Der Schneider und die Schulterklappen

Ein Mann war politisch rechts; das kommt hin und wieder vor. Anfangs nahm es keiner ernst, auch er selbst nicht. Aber dann trug er auf einmal eine Uniform mit Schulterklappen. Die Schulterklappen zeigten ein diffiziles Flechtwerk, worin schwarze und silberne Linien einander umranken, Schlaufen bilden und ineinandergreifen, sodass bald diese, bald jene sich über die andere legt, dominiert, triumphiert, dieses Flechtwerk also umspielt eine Raute, deren Rahmen außen tarngrün, innen mit Goldfäden gestickt ist; innerhalb der Raute flankieren zwei gekreuzte Waffenpaare, und zwar je eine kalte und eine Feuerwaffe, das im Zentrum der Raute platzierte Rutenbündel, mittig zusammengeschnürt von einem Band, worauf frontal eine Art Schnalle dargestellt ist mit einer zwar winzigen, aber dennoch in ihrem raumgreifenden Starren die gesamte Schulterklappe beherrschenden Fratze, die Augen aus scharlachroten Strasskristallen.

Das alles nahm, wie gesagt, anfangs niemand ernst. Wer aber in die Augen der Fratze geblickt hatte, wusste ein für allemal, wie es um die Sache bestellt war.

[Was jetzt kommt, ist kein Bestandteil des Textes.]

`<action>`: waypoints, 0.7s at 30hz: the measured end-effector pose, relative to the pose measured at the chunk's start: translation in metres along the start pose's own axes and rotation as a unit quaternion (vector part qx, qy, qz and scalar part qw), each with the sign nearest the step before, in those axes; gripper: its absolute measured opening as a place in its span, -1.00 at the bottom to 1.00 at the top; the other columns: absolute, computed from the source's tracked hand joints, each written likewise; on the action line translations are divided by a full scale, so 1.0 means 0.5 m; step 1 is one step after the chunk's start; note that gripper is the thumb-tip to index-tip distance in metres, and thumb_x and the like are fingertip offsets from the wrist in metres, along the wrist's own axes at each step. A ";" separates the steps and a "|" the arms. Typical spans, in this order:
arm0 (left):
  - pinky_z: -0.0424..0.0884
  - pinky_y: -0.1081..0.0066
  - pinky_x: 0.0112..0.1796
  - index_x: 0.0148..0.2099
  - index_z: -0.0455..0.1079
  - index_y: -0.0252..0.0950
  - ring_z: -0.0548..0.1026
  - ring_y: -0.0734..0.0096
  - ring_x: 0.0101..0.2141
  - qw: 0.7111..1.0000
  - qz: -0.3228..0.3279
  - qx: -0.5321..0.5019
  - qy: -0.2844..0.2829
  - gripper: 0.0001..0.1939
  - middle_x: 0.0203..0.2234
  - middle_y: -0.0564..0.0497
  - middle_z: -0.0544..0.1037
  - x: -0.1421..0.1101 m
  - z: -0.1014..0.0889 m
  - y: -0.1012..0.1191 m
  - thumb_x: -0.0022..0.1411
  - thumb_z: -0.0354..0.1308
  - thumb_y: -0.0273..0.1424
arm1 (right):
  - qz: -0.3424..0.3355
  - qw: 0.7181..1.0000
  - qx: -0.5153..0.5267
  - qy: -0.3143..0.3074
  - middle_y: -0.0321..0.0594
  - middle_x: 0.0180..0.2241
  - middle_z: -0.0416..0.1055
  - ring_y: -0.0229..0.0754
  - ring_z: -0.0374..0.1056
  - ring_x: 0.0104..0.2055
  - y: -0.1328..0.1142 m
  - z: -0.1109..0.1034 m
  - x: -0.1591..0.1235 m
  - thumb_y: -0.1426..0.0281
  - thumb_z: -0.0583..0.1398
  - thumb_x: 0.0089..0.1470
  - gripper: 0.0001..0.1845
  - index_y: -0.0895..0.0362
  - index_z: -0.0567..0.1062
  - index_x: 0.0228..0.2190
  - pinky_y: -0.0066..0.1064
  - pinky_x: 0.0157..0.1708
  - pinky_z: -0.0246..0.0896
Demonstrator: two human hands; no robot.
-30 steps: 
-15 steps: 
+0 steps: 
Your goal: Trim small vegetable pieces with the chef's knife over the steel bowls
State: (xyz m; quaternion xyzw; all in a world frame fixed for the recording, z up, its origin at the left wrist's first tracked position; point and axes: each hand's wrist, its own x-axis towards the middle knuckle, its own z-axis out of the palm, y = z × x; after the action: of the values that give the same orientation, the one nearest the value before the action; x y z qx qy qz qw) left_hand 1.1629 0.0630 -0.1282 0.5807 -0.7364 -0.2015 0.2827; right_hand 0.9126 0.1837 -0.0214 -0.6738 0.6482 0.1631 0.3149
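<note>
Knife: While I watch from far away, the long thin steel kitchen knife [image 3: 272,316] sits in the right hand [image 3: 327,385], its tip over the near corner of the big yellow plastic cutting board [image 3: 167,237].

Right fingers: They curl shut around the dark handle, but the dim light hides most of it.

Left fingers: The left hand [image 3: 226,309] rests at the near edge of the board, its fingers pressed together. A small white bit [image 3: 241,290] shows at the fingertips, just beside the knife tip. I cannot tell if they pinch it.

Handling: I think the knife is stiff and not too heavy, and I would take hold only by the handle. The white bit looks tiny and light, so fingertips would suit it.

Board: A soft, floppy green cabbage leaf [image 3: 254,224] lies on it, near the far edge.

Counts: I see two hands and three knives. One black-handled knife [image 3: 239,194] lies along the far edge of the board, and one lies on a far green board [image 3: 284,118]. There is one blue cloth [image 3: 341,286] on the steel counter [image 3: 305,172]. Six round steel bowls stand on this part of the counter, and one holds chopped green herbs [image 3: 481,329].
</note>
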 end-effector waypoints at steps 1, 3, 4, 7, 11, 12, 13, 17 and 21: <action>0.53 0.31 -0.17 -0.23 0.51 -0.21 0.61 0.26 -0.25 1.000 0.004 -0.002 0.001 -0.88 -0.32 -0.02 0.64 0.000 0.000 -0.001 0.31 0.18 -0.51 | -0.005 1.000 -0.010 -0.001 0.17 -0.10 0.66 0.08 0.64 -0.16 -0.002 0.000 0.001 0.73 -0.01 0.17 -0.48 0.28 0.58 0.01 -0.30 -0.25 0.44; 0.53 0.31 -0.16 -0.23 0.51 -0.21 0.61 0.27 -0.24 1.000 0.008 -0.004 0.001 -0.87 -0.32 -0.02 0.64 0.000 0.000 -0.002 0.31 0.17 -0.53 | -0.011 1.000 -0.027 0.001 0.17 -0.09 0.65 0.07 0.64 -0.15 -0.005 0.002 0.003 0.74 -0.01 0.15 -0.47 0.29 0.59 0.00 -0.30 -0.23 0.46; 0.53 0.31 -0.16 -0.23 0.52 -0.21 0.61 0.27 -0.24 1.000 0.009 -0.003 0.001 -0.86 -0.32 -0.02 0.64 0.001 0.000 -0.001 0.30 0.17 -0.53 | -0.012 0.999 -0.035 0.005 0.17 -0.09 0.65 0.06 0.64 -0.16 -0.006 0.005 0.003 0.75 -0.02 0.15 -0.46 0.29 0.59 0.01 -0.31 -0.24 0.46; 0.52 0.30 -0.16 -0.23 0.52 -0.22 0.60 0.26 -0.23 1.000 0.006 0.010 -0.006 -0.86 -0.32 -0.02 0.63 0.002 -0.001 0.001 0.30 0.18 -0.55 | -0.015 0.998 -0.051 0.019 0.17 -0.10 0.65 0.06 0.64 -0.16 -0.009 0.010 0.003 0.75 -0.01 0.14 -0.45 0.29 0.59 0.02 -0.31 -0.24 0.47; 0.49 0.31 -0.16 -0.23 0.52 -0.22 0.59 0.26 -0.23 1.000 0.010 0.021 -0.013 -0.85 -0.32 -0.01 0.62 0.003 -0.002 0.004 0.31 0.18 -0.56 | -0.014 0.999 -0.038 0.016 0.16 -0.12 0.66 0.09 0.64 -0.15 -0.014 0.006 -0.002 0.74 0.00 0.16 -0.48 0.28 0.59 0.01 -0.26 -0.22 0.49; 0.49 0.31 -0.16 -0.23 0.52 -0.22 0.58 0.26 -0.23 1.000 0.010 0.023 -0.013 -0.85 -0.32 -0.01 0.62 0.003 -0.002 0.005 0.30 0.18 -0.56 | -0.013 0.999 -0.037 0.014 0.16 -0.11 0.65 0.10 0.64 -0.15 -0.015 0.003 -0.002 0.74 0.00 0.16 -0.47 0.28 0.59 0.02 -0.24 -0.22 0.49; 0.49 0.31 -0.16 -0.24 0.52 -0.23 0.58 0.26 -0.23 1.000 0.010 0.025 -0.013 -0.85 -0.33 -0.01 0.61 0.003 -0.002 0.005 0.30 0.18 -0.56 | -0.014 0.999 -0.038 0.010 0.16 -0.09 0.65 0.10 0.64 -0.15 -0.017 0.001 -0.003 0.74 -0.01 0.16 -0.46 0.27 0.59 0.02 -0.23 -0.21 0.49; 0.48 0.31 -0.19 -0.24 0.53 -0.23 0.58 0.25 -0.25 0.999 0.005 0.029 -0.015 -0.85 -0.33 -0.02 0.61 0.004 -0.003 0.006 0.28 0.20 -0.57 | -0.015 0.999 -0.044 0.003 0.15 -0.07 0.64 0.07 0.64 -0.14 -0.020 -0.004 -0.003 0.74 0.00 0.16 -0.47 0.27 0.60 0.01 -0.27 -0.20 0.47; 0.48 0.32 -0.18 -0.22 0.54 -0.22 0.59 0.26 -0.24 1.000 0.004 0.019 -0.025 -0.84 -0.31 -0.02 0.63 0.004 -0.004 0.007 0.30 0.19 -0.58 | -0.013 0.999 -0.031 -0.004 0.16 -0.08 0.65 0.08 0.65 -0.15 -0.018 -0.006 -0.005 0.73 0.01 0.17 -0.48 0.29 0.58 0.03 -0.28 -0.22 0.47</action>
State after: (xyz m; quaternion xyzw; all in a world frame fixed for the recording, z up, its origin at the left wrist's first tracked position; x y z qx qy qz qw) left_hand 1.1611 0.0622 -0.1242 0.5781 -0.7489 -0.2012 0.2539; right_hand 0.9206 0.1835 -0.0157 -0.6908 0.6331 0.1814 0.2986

Und wer schon einmal hineingeblickt hatte, war der Schneider, denn er sollte dem Mann eine der Schulterklappen wieder annähen, nachdem sie offenbar einen Versuch unternommen hatte, ihren Dienst zu quittieren. Der Schneider hatte in die roten Augen hineingesehen und hatte alles verstanden und bei sich gedacht: „Für den Mann will ich keinen Auftrag verrichten, aber der Mann ist gefährlich, und ändern kann ich ihn nicht, denn aller Widerspruch wird dem Sturen zum Anreiz, aller Widerstand zum Grund seines Trotzes.“

Also sagte er zu dem Mann: „Hör, Mann, ich habe keinen passenden Faden mehr, ich kann dir nicht helfen, so gern ich es wollte.“ Der Mann, ahnend, dass man ihn nicht hatte bedienen wollen, ging still zu einem anderen Schneider, aber, nach Jahr und Tag stärker, unbändiger geworden, kam er wieder, schlug die Vitrinen des Geschäfts ein, rollte alle Fäden aus, die der Schneider besaß, und zerriss seine feinsten Stoffe und plünderte seine Kasse.

Vielleicht aber trug es sich gar nicht so zu, wie ich berichtet habe, sondern ganz anders; vielleicht war der Schneider klüger gewesen und hatte verstanden, dass man etwas tun müsse. „Man muss etwas tun“, dachte er bei sich, „und darf nicht säumen, denn alles Säumen wird dem Werden zum Vorteil.“

Also sagte er zu dem Mann: „Hör, Mann, ich habe hier einen Gehrock, eine Serenade von Gehrock, feinstes Leinen, Borten von Samt, kobaltblaue Perlmuttknöpfe; den schenke ich dir, und noch diesen Hut nimm dazu, aber deine Uniform mit den Schulterklappen werfe ich weg.“ Der Mann freute sich, dankte höflich und ging seines Wegs, bis er nach Jahr und Tag zurückkam, wieder in Uniform, aber er war nicht mehr nur einer, sondern es waren seiner drei oder mehr, die schoben ihre Fäuste in des Schneiders Kiefer, dass dieser zerbarst, und schändeten seine Frau und jagten seine Kinder, weil der Schneider damals versucht hatte, den Mann von seinen heiligsten Vorsätzen abzubringen.